Entries taken from a collection:

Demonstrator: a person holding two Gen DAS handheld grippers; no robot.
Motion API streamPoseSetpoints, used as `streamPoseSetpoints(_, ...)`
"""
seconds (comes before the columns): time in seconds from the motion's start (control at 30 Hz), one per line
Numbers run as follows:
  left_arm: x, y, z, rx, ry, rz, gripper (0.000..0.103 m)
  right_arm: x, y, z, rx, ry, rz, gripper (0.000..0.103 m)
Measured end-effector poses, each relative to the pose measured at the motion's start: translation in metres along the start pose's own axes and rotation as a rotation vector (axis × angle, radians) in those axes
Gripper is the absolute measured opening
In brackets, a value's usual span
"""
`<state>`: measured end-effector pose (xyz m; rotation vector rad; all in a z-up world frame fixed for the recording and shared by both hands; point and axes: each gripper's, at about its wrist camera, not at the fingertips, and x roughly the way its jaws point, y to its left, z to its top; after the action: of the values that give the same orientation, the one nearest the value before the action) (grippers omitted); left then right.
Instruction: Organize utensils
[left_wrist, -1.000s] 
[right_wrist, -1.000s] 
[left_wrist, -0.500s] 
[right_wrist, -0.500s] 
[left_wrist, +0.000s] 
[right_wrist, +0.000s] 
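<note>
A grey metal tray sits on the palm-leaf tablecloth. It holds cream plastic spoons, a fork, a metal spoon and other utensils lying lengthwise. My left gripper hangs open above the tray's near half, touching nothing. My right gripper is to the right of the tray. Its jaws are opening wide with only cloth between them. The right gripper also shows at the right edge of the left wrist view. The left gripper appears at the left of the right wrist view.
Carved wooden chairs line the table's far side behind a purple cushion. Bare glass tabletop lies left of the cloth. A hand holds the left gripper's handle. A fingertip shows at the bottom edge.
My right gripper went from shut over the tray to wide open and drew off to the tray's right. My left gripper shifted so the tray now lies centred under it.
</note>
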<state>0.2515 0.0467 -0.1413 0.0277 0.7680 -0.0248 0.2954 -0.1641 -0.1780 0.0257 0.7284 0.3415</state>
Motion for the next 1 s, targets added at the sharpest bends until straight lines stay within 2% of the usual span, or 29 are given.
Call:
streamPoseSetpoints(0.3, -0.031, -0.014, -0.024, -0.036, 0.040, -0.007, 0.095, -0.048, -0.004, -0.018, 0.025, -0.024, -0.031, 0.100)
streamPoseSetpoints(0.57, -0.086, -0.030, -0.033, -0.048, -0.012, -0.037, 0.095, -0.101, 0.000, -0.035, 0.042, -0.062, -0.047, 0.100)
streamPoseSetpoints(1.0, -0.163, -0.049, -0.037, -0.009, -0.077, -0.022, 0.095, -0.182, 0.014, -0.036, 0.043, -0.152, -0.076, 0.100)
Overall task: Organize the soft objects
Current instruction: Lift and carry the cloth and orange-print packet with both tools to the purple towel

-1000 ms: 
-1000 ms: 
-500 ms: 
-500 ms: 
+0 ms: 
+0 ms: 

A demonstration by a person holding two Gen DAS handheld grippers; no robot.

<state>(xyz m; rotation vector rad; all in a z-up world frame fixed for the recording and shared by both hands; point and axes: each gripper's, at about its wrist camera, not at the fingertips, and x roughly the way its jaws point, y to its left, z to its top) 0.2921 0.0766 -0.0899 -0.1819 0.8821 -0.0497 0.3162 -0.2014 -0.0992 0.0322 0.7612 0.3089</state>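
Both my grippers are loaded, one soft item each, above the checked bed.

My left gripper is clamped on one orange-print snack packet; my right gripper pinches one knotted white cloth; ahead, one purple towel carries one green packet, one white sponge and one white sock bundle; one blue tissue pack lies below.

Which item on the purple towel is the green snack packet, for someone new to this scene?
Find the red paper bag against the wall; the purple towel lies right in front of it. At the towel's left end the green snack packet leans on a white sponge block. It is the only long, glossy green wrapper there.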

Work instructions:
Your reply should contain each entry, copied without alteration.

Answer section:
Demonstrator: a person holding two Gen DAS handheld grippers; no robot.
Motion API streamPoseSetpoints, used as `streamPoseSetpoints(_, ...)`
"""
seconds (comes before the columns): time in seconds from the motion's start (control at 30 Hz), one per line
Numbers run as follows:
  left_arm: x, y, z, rx, ry, rz, gripper (0.000..0.103 m)
  right_arm: x, y, z, rx, ry, rz, gripper (0.000..0.103 m)
Measured end-effector poses, each relative to the pose measured at the motion's start: translation in metres along the start pose's own axes and rotation as a rotation vector (axis × angle, radians) in those axes
Gripper is the absolute measured opening
In brackets, a value's usual span
"""
`<state>`: measured end-effector pose (xyz m; rotation vector rad; all in a z-up world frame fixed for the recording and shared by both hands; point and axes: each gripper's, at about its wrist camera, not at the fingertips, and x roughly the way its jaws point, y to its left, z to its top; after the action: of the values that give the same orientation, the one nearest the value before the action) (grippers omitted); left then right.
Instruction: Organize utensils
[left_wrist, -1.000s] 
[right_wrist, -1.000s] 
[left_wrist, -0.500s] 
[right_wrist, -0.500s] 
[left_wrist, +0.000s] 
[right_wrist, +0.000s] 
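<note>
A grey metal tray sits on the palm-leaf tablecloth. It holds cream plastic spoons, a fork, a metal spoon and other utensils lying lengthwise. My left gripper hangs open above the tray's near half, touching nothing. My right gripper is to the right of the tray. Its jaws are opening wide with only cloth between them. The right gripper also shows at the right edge of the left wrist view. The left gripper appears at the left of the right wrist view.
Carved wooden chairs line the table's far side behind a purple cushion. Bare glass tabletop lies left of the cloth. A hand holds the left gripper's handle. A fingertip shows at the bottom edge.
My right gripper went from shut over the tray to wide open and drew off to the tray's right. My left gripper shifted so the tray now lies centred under it.
</note>
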<state>0.2515 0.0467 -0.1413 0.0277 0.7680 -0.0248 0.2954 -0.1641 -0.1780 0.0257 0.7284 0.3415</state>
Motion for the next 1 s, targets added at the sharpest bends until straight lines stay within 2% of the usual span, or 29 are given.
Call:
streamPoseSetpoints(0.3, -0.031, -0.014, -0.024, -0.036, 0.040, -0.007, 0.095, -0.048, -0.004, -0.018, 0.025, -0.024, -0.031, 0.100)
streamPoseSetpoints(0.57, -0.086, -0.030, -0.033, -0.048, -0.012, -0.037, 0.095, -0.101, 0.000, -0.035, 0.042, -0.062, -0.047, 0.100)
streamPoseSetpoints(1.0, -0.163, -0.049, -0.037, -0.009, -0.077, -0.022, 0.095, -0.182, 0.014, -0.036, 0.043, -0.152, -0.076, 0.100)
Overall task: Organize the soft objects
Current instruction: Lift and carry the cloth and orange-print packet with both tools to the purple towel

-1000 ms: 
-1000 ms: 
-500 ms: 
-500 ms: 
+0 ms: 
+0 ms: 

A demonstration by a person holding two Gen DAS handheld grippers; no robot.

<state>(xyz m; rotation vector rad; all in a z-up world frame fixed for the recording and shared by both hands; point and axes: each gripper's, at about its wrist camera, not at the fingertips, and x roughly the way its jaws point, y to its left, z to its top) 0.2921 0.0766 -0.0899 -0.1819 0.8821 -0.0497 0.3162 -0.2014 -0.0992 0.0322 0.7612 0.3089</state>
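Both my grippers are loaded, one soft item each, above the checked bed.

My left gripper is clamped on one orange-print snack packet; my right gripper pinches one knotted white cloth; ahead, one purple towel carries one green packet, one white sponge and one white sock bundle; one blue tissue pack lies below.

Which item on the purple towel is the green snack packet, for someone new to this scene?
Find the red paper bag against the wall; the purple towel lies right in front of it. At the towel's left end the green snack packet leans on a white sponge block. It is the only long, glossy green wrapper there.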

Nothing else is needed to complete the answer.